How can one achieve this goal? The first step is to improve the current understanding of the consequences of the Fontan circulation on individual organ systems, characterizing individual functional state and identifying potentially modifiable variables that influence this state. The liver is one organ that is currently receiving much attention. Hepatic fibrosis is ubiquitous in patients with a Fontan circulation, likely secondary to the pathophysiology of a chronic congestive hepatopathy.3 Fontan-associated hepatopathy can manifest as mild liver enzyme abnormalities with mild liver enlargement in most cases for at least the first decade or so after surgery. However, there have been concerning reports of more severe cirrhosis and even malignant transformation in some cases.4 The effects of chronic venous hypertension on the hepatic parenchyma as our children with Fontan circulation enter adulthood are of serious concern. Characterization of the extent of liver fibrosis is a challenge since adequate noninvasive tools have not yet been developed and sufficiently validated. Large-scale studies will be necessary to identify factors that may influence degree of fibrosis. Candidate variables may include a possible genetic predisposition to the common stressor of chronic venous hypertension, perinatal or neonatal course, anatomical considerations, or type of Fontan operation. Cavopulmonary architecture and flow characteristics may variably affect egress of hepatic venous flow adding impedance to drainage.5 Increased impedance to drainage activates mechanoreceptors on hepatic stellate ganglion cells, transforming them into fibroblasts, which lay down collagen fiber. Anti-fibrotic therapies are being vigorously studied in other models of hepatic fibrosis such as hepatitis C, and may offer clues towards effective anti-fibrotic strategies in the Fontan population.

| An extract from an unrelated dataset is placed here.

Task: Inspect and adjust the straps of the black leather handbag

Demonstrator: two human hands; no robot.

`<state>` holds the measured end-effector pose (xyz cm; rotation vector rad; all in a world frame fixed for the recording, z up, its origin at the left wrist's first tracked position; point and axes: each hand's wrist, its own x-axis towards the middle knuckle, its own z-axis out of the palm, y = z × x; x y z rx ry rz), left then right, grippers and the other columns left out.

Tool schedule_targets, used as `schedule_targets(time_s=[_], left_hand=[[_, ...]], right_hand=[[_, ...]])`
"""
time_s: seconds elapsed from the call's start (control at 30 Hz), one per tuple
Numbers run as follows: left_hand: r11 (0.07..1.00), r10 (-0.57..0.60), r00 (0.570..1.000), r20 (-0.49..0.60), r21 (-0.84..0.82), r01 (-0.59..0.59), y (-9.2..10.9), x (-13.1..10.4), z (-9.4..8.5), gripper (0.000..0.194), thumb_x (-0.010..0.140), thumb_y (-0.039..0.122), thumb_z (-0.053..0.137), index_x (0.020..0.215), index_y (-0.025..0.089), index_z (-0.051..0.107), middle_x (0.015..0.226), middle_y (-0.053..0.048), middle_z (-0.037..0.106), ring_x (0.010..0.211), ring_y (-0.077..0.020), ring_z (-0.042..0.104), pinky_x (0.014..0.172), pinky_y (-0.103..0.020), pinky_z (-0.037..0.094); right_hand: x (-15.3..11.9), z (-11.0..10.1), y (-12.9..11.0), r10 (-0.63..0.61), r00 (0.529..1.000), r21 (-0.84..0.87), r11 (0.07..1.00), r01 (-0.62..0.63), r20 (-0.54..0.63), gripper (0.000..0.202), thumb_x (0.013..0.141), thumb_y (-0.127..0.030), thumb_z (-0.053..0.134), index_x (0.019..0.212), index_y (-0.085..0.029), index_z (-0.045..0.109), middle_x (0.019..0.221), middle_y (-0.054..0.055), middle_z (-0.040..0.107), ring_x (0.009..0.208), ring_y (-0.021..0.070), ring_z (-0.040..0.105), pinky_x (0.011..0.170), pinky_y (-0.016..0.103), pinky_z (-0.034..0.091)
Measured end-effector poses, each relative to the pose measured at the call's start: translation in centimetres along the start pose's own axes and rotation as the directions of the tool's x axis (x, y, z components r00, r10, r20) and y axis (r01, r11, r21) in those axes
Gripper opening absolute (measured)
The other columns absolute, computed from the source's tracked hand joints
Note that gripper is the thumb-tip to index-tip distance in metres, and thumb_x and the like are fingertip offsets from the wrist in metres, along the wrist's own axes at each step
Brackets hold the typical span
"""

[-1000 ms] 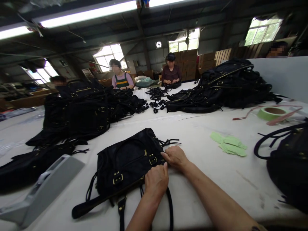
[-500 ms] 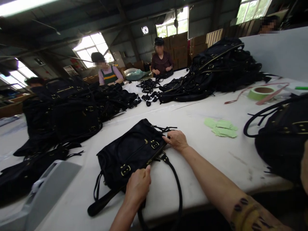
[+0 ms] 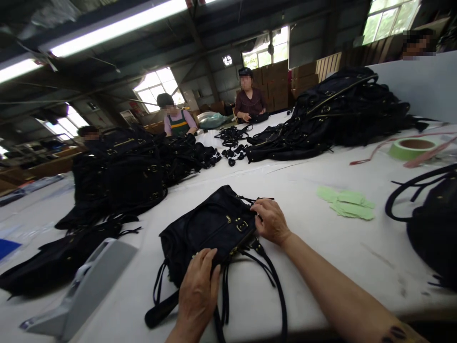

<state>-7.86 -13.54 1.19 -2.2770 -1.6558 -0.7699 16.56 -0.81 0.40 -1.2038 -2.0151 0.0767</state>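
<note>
Fluorescent tubes (image 3: pixel 117 26) at eleven o'clock are glaring above me, and the windows (image 3: pixel 157 85) are burning out to white. The white table (image 3: pixel 321 238) is reflecting soft light, while the black bags (image 3: pixel 214 224) are losing detail. The edges are bending strongly, and my forearms are looking slightly blurred.

A black handbag (image 3: pixel 210 228) lies low in the centre of the frame on a white table (image 3: pixel 314 247). The left hand (image 3: pixel 198 290) presses flat on its near edge, the right hand (image 3: pixel 271 221) on its right end (beside a gold buckle). Green paper slips (image 3: pixel 346 202) lie right of centre, a green tape roll (image 3: pixel 410 147) at the far right.
</note>
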Motion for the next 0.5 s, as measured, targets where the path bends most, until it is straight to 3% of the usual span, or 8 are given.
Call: schedule_targets(time_s=[0.07,0.13,0.2,0.27,0.33,0.43,0.5], left_hand=[[0.987,0.095,0.995,0.016,0.131,-0.096,-0.7,0.1,0.7,0.035,0.088,0.02,0.051,0.123,0.02,0.051,0.12,-0.006,0.06,0.116,-0.0247,0.052,0.101,-0.04,0.037],[0.979,0.124,0.992,0.01,0.159,-0.124,-0.6,0.3,1.8,0.033,0.084,0.011,0.051,0.114,0.023,0.055,0.111,-0.002,0.064,0.11,-0.0235,0.055,0.103,-0.043,0.032],[0.982,0.141,0.986,-0.083,0.135,-0.129,-0.6,0.7,3.1,0.023,0.082,0.007,0.049,0.095,0.024,0.059,0.092,0.002,0.065,0.092,-0.0195,0.059,0.097,-0.041,0.035],[0.976,0.194,0.955,-0.224,0.146,-0.164,-0.9,1.4,4.6,0.015,0.083,0.011,0.048,0.077,0.023,0.056,0.072,0.004,0.06,0.072,-0.0157,0.055,0.08,-0.034,0.04],[0.958,0.264,0.903,-0.339,0.203,-0.204,-1.6,2.0,5.9,0.017,0.084,0.016,0.048,0.068,0.022,0.052,0.062,0.004,0.054,0.06,-0.0139,0.05,0.064,-0.03,0.038],[0.943,0.306,0.822,-0.481,0.27,-0.193,-2.4,2.7,7.5,0.02,0.08,0.014,0.049,0.061,0.022,0.047,0.055,0.003,0.048,0.051,-0.0132,0.043,0.053,-0.03,0.031],[0.939,0.319,0.768,-0.555,0.294,-0.177,-2.6,2.9,8.5,0.021,0.075,0.009,0.05,0.059,0.021,0.045,0.051,0.003,0.044,0.046,-0.013,0.039,0.05,-0.03,0.027]], right_hand=[[-0.4,-0.2,-1.5,-0.16,0.982,0.079,0.985,0.153,0.095,0.05,0.063,-0.007,0.056,0.109,-0.024,0.063,0.12,0.004,0.058,0.116,0.0216,0.047,0.105,0.034,0.031],[-1.1,0.2,-2.7,-0.274,0.937,0.148,0.958,0.245,0.219,0.064,0.057,-0.006,0.055,0.117,-0.029,0.062,0.131,0.002,0.053,0.125,0.0227,0.042,0.111,0.038,0.025],[-1.8,1.3,-3.1,-0.285,0.907,0.133,0.958,0.256,0.309,0.065,0.062,-0.009,0.056,0.122,-0.034,0.06,0.14,0.002,0.047,0.13,0.0252,0.038,0.113,0.045,0.02],[-2.0,2.9,-2.2,-0.356,0.855,0.11,0.934,0.34,0.377,0.061,0.069,-0.018,0.061,0.127,-0.036,0.058,0.144,0.003,0.044,0.132,0.0289,0.038,0.111,0.048,0.025],[-1.7,4.9,-0.6,-0.473,0.801,0.092,0.875,0.475,0.368,0.054,0.071,-0.023,0.066,0.123,-0.037,0.061,0.136,0.004,0.054,0.123,0.0307,0.049,0.102,0.047,0.038],[-1.1,7.4,1.9,-0.618,0.742,0.072,0.779,0.623,0.259,0.048,0.076,-0.021,0.067,0.12,-0.04,0.063,0.108,0.0,0.071,0.097,0.0232,0.066,0.083,0.034,0.052],[-1.4,8.5,2.9,-0.646,0.734,0.088,0.76,0.644,0.211,0.054,0.078,-0.022,0.066,0.125,-0.046,0.058,0.103,-0.003,0.072,0.089,0.0214,0.068,0.077,0.032,0.055]])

Protein losing enteropathy (PLE) and plastic bronchitis remain challenging complications after the Fontan operation. These conditions share a common theme of manifesting as "endoluminal protein loss syndromes." Recent developments in the capacity to image the lymphatic circulation has led to improved understanding of the role of this system in Fontan-related complications and a new paradigm. Chronic elevated central venous hypertension leads to both an increase in tissue and lymph fluid generation, as well as an impediment to drainage capacity as the lymphatic circulation must ultimately drain into the high-pressure central venous system. Lymphatic engorgement and a need to drain lymph leads to spillage of protein- and lymphocyte-rich fluid into pathways of least resistance, such as the gut lumen resulting in protein losing enteropathy, or into the airway, resulting in plastic bronchitis. Inflammation plays a key role in this process, as well. Strategies aimed towards aggressive reduction of central venous hypertension through diuretic regimens, pulmonary vasodilator therapy, and, specifically for PLE, intestinal targeted anti-inflammatory treatment have proven successful in some patients but not all.6 Detailed lymphatic characterization with selective lymphatic embolization utilizing catheter techniques has been demonstrated to be effective for patients with plastic bronchitis.7 Of note, low levels of sub-clinical enteric protein loss may exist in all of our patients with a Fontan circulation; witness the fact that most have subtle evidence for lymphopenia, perhaps related to chronic low levels of lymphatic gut leakage. It remains a mystery as to why and in whom low levels of enteric lymph loss transform into full-blown clinical PLE.

Bone health, somatic growth, pubertal development, immunological state and renal function (just to name a few) are additional areas worthy of focus after Fontan operation.8,9 Perhaps it has been somewhat naïve to think that a circulatory system that manifests with chronically elevated central venous pressure and relatively low cardiac output would not potentially affect all organ systems in some manner or another. In order to best characterize these effects and ultimately optimize care for our Fontan patients, the team at the Children's Hospital of Philadelphia has developed a unique multidisciplinary clinic called the "Single Ventricle Survivorship Program." The program brings together interested pediatric sub-specialists in gastroenterology, hepatology, endocrinology, immunology, pulmonology, and nephrology into a clinical service, in which participants create a common understanding, narrative, and language focused on these unique patients. Standardized surveillance with assessment of end-organ functionality is provided above and beyond the routine visits to pediatric cardiology as an additional layer of consultative care.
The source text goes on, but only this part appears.